There are 5 different components to Open-NLLB system, and thus 5 different areas where you could potentially contribute! Each of these contributions is equally important to us! ⭐

They are:

  1. Data collection, sourcing, verification
  2. Dataset formatting
  3. Filtering
  4. Data preparation
  5. Model training

For some of these you don't even need to setup the Python environment.

Let's break them down and see the steps necessary to get started with each one of them!

Note: also see the main project document here.

1. Data collection, sourcing, verification

Setup: no special setup needed.

Soft requirement: join our Discord server for easier communication.

There are 3 sub-tasks here, those being:

🪣 Data collection: if you wish to help with collecting a brand new parallel corpus we're happy to support you! Please flag them to us either by creating a GitHub issue or by flagging it in our Discord server in the open-nllb channel.

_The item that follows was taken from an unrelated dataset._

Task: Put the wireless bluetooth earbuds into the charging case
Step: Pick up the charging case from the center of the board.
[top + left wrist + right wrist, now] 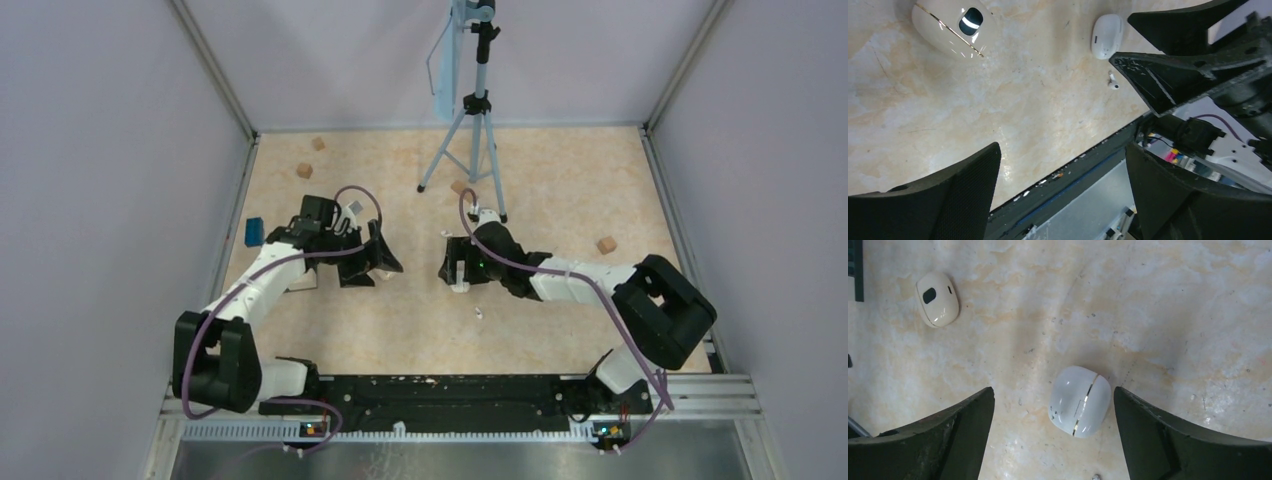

We currently don't have any such effort going on but we might kick off new ones in the future.

🔎 Data sourcing: if you find an interesting dataset for some of the languages that we support (see Flores200 for the actual names of those languages) please flag them to us either by creating a GitHub issue or by flagging it in our Discord server in the open-nllb channel.

🚩 Data verification: you can manually read through some of the public and/or mined (automatically scraped and refined) data that we have collected and as a native speaker flag any potential issues you encounter!

We're keeping track of a list of our "language champions" here - meaning people who are native speakers of various languages that we support and that we can reach out to if we have any doubts about the correctness of the data (either the content or the label, e.g. a Central Kurdish file might have been mislabeled as Northern Kurdish).

If you're willing to become the owner for your native language - please sign up! 🙏

Tasks:

⭐ People who contribute across any of these sub-areas will be clearly credited in our main README file!

2. Dataset formatting

Setup: you'll need a Python environment with a couple of Python packages specified in the requirements file here. If you don't play with the stages 3, 4, 5 (see below) these are all of the Python packages you'll need.

Check out this README for a quick start.

There is a couple of sub-tasks where you could help:

  • Primary bi-text - You can help by adding new download functions to our download_parallel_corpora.py file.

  • Mined bi-text - Our main script for downloading the mined data is download_mined_bitext.py. It's still super rudimentary and could use some polishing. We're just using HuggingFace interface at the moment.

  • Back-translation data - WIP - we still didn't play with this at all so any contribution (even a beginner-friendly tutorial on how to get started) would be super appreciated!

3. Filtering

Setup: Install the Open-NLLB-stopes project. Just follow these INSTALL instructions to build the Python environment that you can also then re-use for Open-NLLB.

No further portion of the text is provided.